Please copy out the entries below exactly, beginning with the line that contains "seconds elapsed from" and ending with the line that contains "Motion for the", and include nothing outside that span.

GIVEN RECORDS below:

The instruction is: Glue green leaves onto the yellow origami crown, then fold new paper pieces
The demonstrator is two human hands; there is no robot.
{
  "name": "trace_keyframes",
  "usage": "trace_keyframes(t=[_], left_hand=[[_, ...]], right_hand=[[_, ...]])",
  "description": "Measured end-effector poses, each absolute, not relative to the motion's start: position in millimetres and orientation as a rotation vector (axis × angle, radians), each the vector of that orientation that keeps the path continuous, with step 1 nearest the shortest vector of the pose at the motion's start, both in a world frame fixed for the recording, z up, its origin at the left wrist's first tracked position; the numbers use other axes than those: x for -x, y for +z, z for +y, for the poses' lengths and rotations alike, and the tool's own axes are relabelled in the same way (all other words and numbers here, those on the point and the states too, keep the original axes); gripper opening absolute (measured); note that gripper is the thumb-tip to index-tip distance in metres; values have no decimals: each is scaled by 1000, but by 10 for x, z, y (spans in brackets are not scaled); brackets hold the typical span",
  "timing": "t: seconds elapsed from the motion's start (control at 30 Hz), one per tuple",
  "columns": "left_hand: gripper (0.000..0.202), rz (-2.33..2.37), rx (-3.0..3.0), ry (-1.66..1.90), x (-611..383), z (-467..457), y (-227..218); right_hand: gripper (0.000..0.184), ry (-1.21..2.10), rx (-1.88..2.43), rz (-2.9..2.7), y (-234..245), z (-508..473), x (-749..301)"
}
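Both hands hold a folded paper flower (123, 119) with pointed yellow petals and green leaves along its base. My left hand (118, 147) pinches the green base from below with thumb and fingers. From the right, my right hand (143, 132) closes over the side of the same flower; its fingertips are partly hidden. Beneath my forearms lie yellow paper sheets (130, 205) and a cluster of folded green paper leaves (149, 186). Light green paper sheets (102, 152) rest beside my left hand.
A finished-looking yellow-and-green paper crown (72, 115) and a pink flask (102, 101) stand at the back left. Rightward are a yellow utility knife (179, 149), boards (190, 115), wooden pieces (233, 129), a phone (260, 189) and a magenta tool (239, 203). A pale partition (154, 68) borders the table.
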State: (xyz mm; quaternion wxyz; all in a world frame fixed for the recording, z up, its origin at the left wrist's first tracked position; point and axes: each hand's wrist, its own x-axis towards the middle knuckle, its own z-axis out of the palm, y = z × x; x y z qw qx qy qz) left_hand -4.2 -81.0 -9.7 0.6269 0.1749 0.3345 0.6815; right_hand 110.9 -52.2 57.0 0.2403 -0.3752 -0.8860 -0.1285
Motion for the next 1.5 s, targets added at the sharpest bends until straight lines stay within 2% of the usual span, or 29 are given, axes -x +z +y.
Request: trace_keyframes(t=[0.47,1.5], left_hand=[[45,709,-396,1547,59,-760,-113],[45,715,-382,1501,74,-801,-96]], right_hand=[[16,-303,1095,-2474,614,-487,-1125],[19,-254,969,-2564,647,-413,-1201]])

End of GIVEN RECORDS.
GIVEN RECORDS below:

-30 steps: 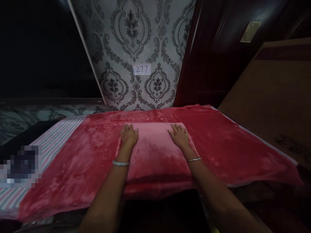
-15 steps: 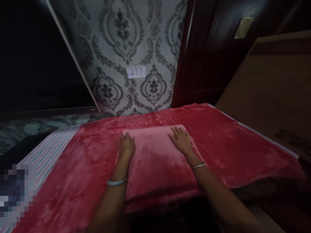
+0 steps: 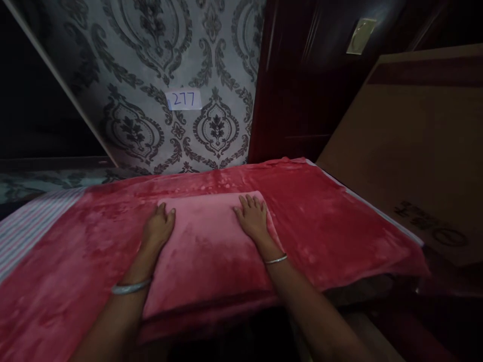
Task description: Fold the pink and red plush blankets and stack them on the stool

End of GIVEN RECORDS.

RESPONSE AREA:
  "timing": "t: seconds elapsed from the motion's start (control at 30 Hz), one per tuple",
  "columns": "left_hand: gripper (0.000..0.202), rz (-2.33..2.37), rx (-3.0..3.0), ry (-1.66..1.90), x (-611..383), z (-467..457), y (-227..218); right_hand: gripper (0.000..0.184), ry (-1.21..2.10), rx (-1.88..2.43), rz (-2.9..2.7), y (-234..245), z (-508..473), x (-749..301)"
}
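Both hands hold a folded paper flower (123, 119) with pointed yellow petals and green leaves along its base. My left hand (118, 147) pinches the green base from below with thumb and fingers. From the right, my right hand (143, 132) closes over the side of the same flower; its fingertips are partly hidden. Beneath my forearms lie yellow paper sheets (130, 205) and a cluster of folded green paper leaves (149, 186). Light green paper sheets (102, 152) rest beside my left hand.
A finished-looking yellow-and-green paper crown (72, 115) and a pink flask (102, 101) stand at the back left. Rightward are a yellow utility knife (179, 149), boards (190, 115), wooden pieces (233, 129), a phone (260, 189) and a magenta tool (239, 203). A pale partition (154, 68) borders the table.
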State: (xyz mm; quaternion wxyz; all in a world frame fixed for the recording, z up, its origin at the left wrist's first tracked position; point and axes: each hand's wrist, its own x-axis towards the middle knuckle, its own z-axis out of the palm, y = z × x; x y z qw qx qy qz) left_hand -4.2 -81.0 -9.7 0.6269 0.1749 0.3345 0.6815; right_hand 110.9 -52.2 57.0 0.2403 -0.3752 -0.8860 -0.1285
Motion for the next 1.5 s, targets added at the sharpest bends until straight lines stay within 2% of the usual span, or 29 are given, axes -x +z +y.

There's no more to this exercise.